In the present invention, a hydrophilic resin is produced by reacting the above-described resin with a surface modifier having a repeating unit represented by the following general formula (1). Here, in Formula 1, R ¹ , R ² , R ³ and R ⁴ are the same or different and are a hydrogen atom, a lower alkyl group or a cyano group, m is an integer from 1 to 500, and n is It is an integer from 1 to 200.

The surface modifier used in the present invention is not particularly limited as long as the above conditions are satisfied. Among them, any of R ¹ , R ² , R ³ , R ⁴ is a lower alkyl group, and any of the other What is a cyano group is preferable. Examples of the lower alkyl group include alkyl groups having 1 to 4 carbon atoms such as methyl, ethyl, n-propyl, isopropyl and butyl. For m, the hydrophilicity imparted when the number of repeating units is small may be insufficient, and even when m is large, imparting hydrophilicity commensurate with it is difficult to expect. The range from 1 to 100 is particularly preferred. As for n, similarly to m, the hydrophilicity imparted may be low if the number of repeating units is small, and even if m is large, it is difficult to impart hydrophilicity commensurate with it. A range of 5 to 20 is particularly preferred. As the surface modifier, hydrophilicity imparted when the number average molecular weight is small may be low, and when the number average molecular weight is too large, the dispersibility when reacting with the resin in the medium deteriorates. Since the efficiency of the reaction is lowered, those having a number average molecular weight of 2000 to 100,000 are preferred, and those having a number average molecular weight of 5000 to 50000 are particularly preferred.

  The surface modifier is reacted with the resin in an aqueous medium. The amount of the surface modifier used in the reaction is not particularly limited, but if the amount used is small, the imparted hydrophilicity may be lowered, and imparting hydrophilicity commensurate with the amount used even if used in large amounts. Therefore, it is preferable to use 0.1 to 200 parts by weight with respect to 100 parts by weight of the resin, and particularly preferably 1 to 100 parts by weight with respect to 100 parts by weight of the resin. .

  The surface modifier used in the present invention is produced by, for example, a method in which an azo group-containing dicarboxylic acid chloride and polyoxyethylene are polycondensed using a dehydration condensation reagent in the presence of a non-catalyst or a tertiary amine catalyst. be able to.

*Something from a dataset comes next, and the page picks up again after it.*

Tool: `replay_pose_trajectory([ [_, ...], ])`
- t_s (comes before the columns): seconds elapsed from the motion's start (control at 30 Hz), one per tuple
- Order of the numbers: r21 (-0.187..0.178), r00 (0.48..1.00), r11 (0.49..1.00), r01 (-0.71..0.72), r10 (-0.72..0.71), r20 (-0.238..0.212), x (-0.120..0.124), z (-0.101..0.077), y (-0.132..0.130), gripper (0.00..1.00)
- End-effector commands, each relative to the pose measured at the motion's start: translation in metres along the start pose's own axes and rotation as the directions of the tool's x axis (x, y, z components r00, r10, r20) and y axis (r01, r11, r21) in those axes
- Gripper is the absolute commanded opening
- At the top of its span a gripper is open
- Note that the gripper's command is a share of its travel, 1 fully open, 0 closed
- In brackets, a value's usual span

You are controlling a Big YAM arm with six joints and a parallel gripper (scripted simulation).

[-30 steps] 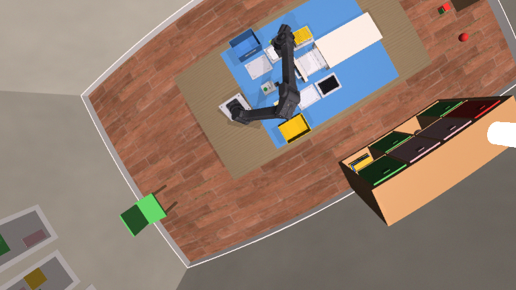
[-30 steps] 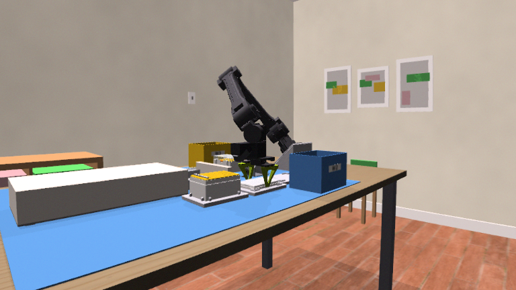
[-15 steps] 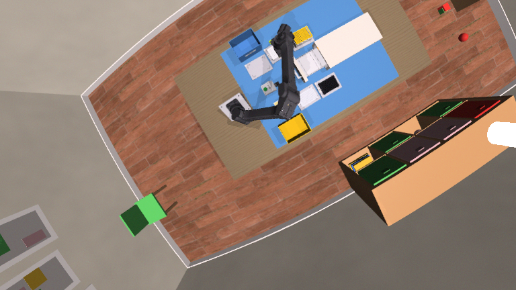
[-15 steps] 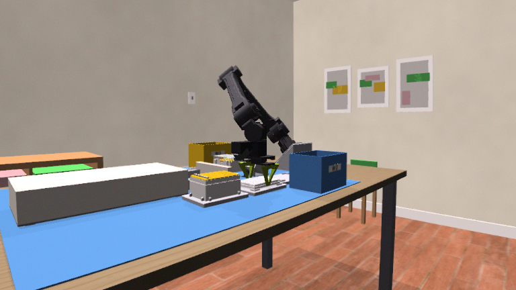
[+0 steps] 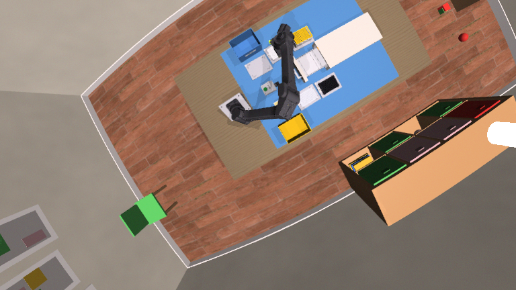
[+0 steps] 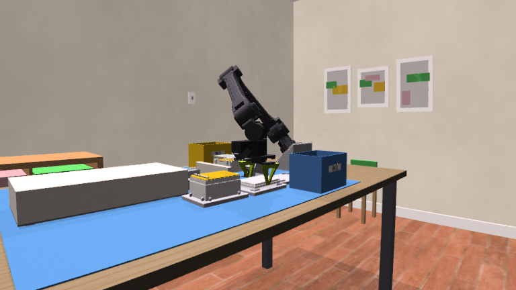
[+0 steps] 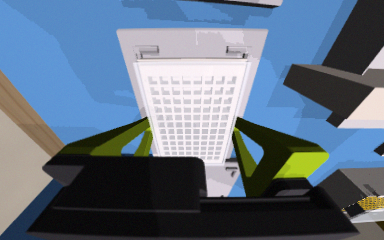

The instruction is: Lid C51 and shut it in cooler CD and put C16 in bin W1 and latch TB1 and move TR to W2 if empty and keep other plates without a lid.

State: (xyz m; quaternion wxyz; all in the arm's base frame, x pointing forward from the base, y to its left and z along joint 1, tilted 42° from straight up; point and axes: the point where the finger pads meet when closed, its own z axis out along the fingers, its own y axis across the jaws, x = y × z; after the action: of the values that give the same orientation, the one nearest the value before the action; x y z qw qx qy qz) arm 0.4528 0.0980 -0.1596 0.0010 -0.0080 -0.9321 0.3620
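Lime-green plastic fingers fill the wrist view, one on each long side of a white, flat, rectangular piece (image 7: 192, 107) with a fine square grid across its top. The pincer (image 7: 192, 145) is pressed onto this piece from both sides, and its fingers stand wide because the piece is wide. The piece lies in a pale grey nest (image 7: 192, 37) with two small clips at its far end. We cannot tell from the grid alone whether it is a lid or a plate.

Only the exterior view shows height. There the piece sits low on its nest, between a deep blue bin (image 6: 317, 170) and a grey rack topped with yellow tips (image 6: 215, 184). A long, plain white cooler (image 6: 99, 188) stands on the blue mat (image 6: 113, 233) that covers the wooden surface (image 6: 373, 174).

Only the top view gives the layout. The black assay plate (image 5: 328, 84) and a white gridded plate (image 5: 308, 97) sit side by side in their nests, well apart from the pincer. The cooler's drawer (image 5: 312, 62) is pulled out. The yellow waste bin (image 5: 293, 127) stands near the mat's edge by the arm's elbow, and the green key (image 5: 265, 88) is on its small grey block. Another flat white square (image 5: 259, 66) lies beside the blue bin.
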Motion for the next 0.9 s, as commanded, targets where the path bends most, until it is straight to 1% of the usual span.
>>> replay_pose_trajectory([
  [0.0, -0.017, 0.999, 1.0, -0.016, 0.017, 0.031, -0.014, -0.016, 0.003, 0.0],
  [0.07, -0.017, 0.999, 1.0, -0.016, 0.017, 0.031, -0.014, -0.016, 0.003, 0.0],
  [0.1, -0.032, 0.998, 0.999, -0.031, 0.033, 0.058, -0.024, -0.036, 0.005, 0.0],
  [0.13, -0.033, 0.998, 0.999, -0.03, 0.032, 0.062, -0.024, -0.039, 0.006, 0.0],
  [0.23, -0.034, 0.998, 0.999, -0.03, 0.032, 0.062, -0.024, -0.043, 0.006, 0.0],
  [0.33, -0.028, 0.998, 0.999, -0.041, 0.043, 0.04, -0.024, -0.035, 0.0, 0.0],
  [0.37, -0.028, 0.998, 0.999, -0.038, 0.039, 0.043, -0.024, -0.038, 0.002, 0.0],
  [0.43, -0.035, 0.998, 0.999, -0.029, 0.031, 0.061, -0.023, -0.051, 0.006, 0.0],
  [0.5, -0.035, 0.998, 0.999, -0.03, 0.032, 0.063, -0.024, -0.054, 0.006, 0.0],
  [0.6, -0.033, 0.998, 0.999, -0.027, 0.029, 0.059, -0.022, -0.054, 0.007, 0.0],
  [0.63, -0.017, 0.999, 0.999, -0.04, 0.04, 0.015, -0.021, -0.031, -0.001, 0.0],
  [0.7, -0.025, 0.998, 0.999, -0.049, 0.049, 0.025, -0.025, -0.04, -0.004, 0.0],
  [0.77, -0.034, 0.998, 0.999, -0.032, 0.033, 0.056, -0.023, -0.06, 0.005, 0.0],
  [0.8, -0.037, 0.998, 0.999, -0.03, 0.032, 0.062, -0.023, -0.064, 0.006, 0.0],
  [0.87, -0.036, 0.998, 0.999, -0.03, 0.032, 0.063, -0.023, -0.067, 0.006, 0.0],
])
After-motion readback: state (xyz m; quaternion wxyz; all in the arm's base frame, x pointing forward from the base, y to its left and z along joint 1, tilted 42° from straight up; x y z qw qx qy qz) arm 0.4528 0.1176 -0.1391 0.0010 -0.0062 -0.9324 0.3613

  The reaction between the resin and the surface modifier is, for example, a surface in which an aqueous medium and a resin are first put in a reaction flask or the like and directly or previously dissolved in an organic solvent such as water or methanol or 1,4-dioxane. Add modifier. Next, the inside of the flask is replaced with an inert gas such as nitrogen, argon, or helium, and the mixed liquid composed of the resin, the surface modifier, and the solvent is preferably 25 ° C to 120 ° C, more preferably 50 ° C to 100 ° C. Overheat. Thereafter, the solvent in the reaction flask is removed by a rotary evaporator or the like, and the mixture is heated to preferably 25 ° C. to 120 ° C., more preferably 50 ° C. to 100 ° C. under vacuum conditions using a vacuum dryer or the like. After the surface modification treatment is completed, the resin may be dispersed in an organic solvent miscible with water, washed with water and the organic solvent, and dried as necessary.

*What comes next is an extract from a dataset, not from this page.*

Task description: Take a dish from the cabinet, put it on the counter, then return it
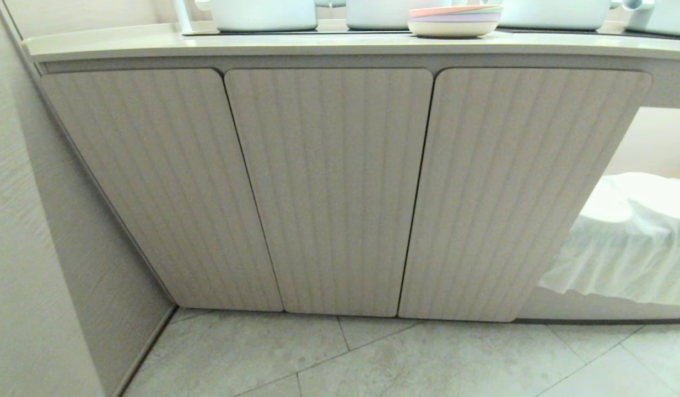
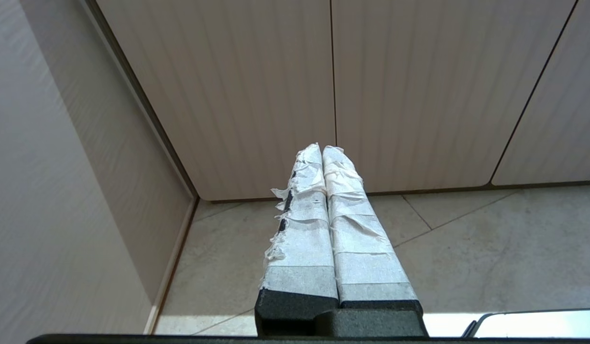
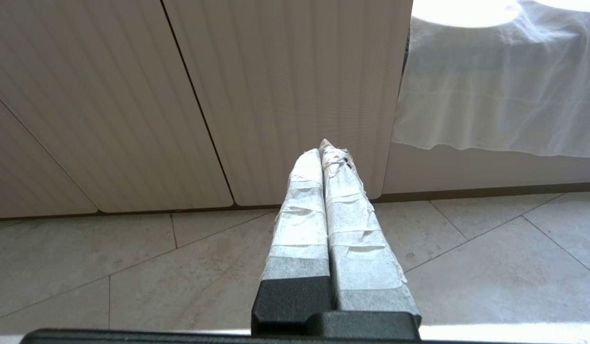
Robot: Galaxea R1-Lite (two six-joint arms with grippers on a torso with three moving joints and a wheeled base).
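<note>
The cabinet (image 1: 329, 187) is standing with its three fluted beige doors closed, under the cream counter (image 1: 318, 47).

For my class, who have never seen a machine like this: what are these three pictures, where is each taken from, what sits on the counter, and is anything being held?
This is a two-armed wheeled robot. One picture comes from its head camera, facing the cabinet with three closed fluted doors. On the counter above sit a stack of pastel plates and white pots. The other two pictures come from wrist cameras. The left end effector and right end effector are tape-wrapped, shut, empty, above the tiled floor. No blue dish is visible.
</note>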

  In the reaction between the surface modifier and the resin, it is preferable to add a radical initiator as necessary in order to effectively introduce the surface modifier to the resin surface and enhance hydrophilicity. . There is no restriction | limiting in particular in a radical initiator, According to various conditions, such as the kind of resin, the ratio of the surface modifier and resin to be used, and reaction temperature, it can determine suitably. For example, benzoyl peroxide, lauroyl peroxide, octanoyl peroxide, orthochloroperoxide benzoyl, orthomethoxybenzoyl peroxide, 3,5,5-trimethylhexanoyl peroxide, methyl ethyl ketone peroxide, t-butylperoxy-2-ethyl Organic peroxides such as hexanoate, di-t-butyl peroxide, diisopropyl peroxydicarbonate, cumene hydroperoxide, cyclohexanone peroxide, t-butyl hydroperoxide, diisopropylbenzene hydroperoxide; azobisiso Butyronitrile, azobiscyclohexacarbonitrile, 2,2′-azobis (2,4-dimethylvaleronitrile), 2,2′-azobis (2,3-dimethylbutyronitrile), 2,2 -Azobis (2-methylbutyronitrile), 2,2'-azobis (2,3,3-trimethylbutyronitrile), 2,2'-azobis (2-isopropylbutyronitrile), 1,1'- Azobis (cyclohexane-1-carbonitrile), 2,2′-azobis (4-methoxy-2,4-dimethylvaleronitrile), 2- (carbamoylazo) isobutyronitrile, 4,4′-azibis (4- And azo compounds such as cyanovaleric acid) and dimethyl-2,2′-azobisisobutyrate.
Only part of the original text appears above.